# Legitimate or not?



## Lindsey (Feb 11, 2013)

I recently discovered this website that features Maltese puppies for sell from various breeders in California that seems to be trustworthy on the outside, as it has a lifetime health guarantee. However, they frequently post new puppies available, and I just don't see how the limited amount of reputable breeders in California could pop out puppies so quickly. I also am having a hard time coming in contact with breeders in California period. The only person I have contacted is Stacy from Bellarata Maltese, and she has been so informative! Any California breeder recommendations are welcome!
Much love!:wub::ThankYou:


----------



## pammy4501 (Aug 8, 2007)

Well, Stacy would be my #1 choice! (both of mine are from her). But there's many more. There (in no particular order) Scruffy's Toys, RagTak, Arila, Richelieu Maltese are all wonderful breeders.


----------



## eiksaa (Jun 8, 2012)

Stacy is wonderful, and if I was getting a second I would get him from her.

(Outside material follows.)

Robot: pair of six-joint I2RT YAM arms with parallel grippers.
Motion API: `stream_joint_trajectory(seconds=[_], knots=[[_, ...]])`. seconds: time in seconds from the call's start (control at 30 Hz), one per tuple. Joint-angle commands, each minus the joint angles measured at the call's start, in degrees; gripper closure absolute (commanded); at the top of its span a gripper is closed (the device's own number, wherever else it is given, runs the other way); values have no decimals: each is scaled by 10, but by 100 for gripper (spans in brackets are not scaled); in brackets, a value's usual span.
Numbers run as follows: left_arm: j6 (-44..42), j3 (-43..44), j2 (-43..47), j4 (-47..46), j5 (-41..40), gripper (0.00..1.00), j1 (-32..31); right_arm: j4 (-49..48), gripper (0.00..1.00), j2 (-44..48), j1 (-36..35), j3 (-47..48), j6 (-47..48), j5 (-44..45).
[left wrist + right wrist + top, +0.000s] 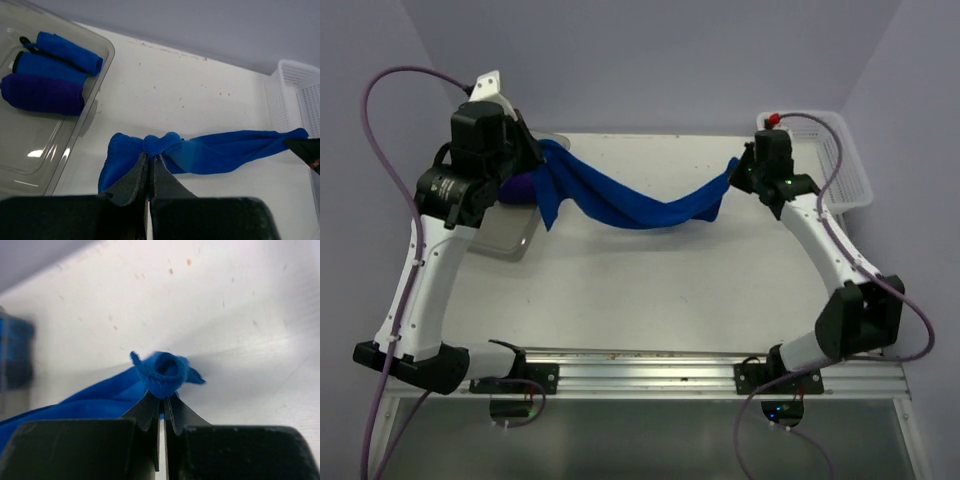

That being said, I got Gustave from Cynthia Landry in Phelan, CA and I wouldn't change that if I could go back in time. She is a great breeder too. Here's her website -
Scruffy's toys Maltese Yorkshire Terriers Puppies Show Dogs


----------



## hoaloha (Jan 27, 2012)

Yes! I got my Obi from Stacy . We are lucky in CA to have many wonderful breeders. Sheila Riley of Malta angels has beautiful dogs too . Aria Maltese has fabulous dogs as well. So many nice choices and i am sure you'll find a well- bred pup within state!


----------



## socalyte (Nov 15, 2010)

My Pippa is also from Cynthia Landry of Scruffy's Toys, and I agree that she was a wonderful breeder to buy from. Like Aastha, I would also look to Stacy for my next malt without hesitation.


----------



## edelweiss (Apr 23, 2010)

Kitzel's dam is from Sheila Reiley---she does have beautiful babies---as does Stacy! I can recommend both!


----------



## Lindsey (Feb 11, 2013)

Let me post the website its: maltese.californiapuppies.com


----------



## bellaratamaltese (May 24, 2006)

Aww thanks you guys!

Is it the Calfornia Maltese Breeders site? If so - I don't even need to click on it. It's a brokering type of site - I can say with almost 100% certainty that any ethical maltese breeder WOULD NOT work with a site like this. Any breeder who cares where their puppies wind up would stay far away. If you think that the average maltese only has 2-3 puppies, this is a LOT OF LITTERS.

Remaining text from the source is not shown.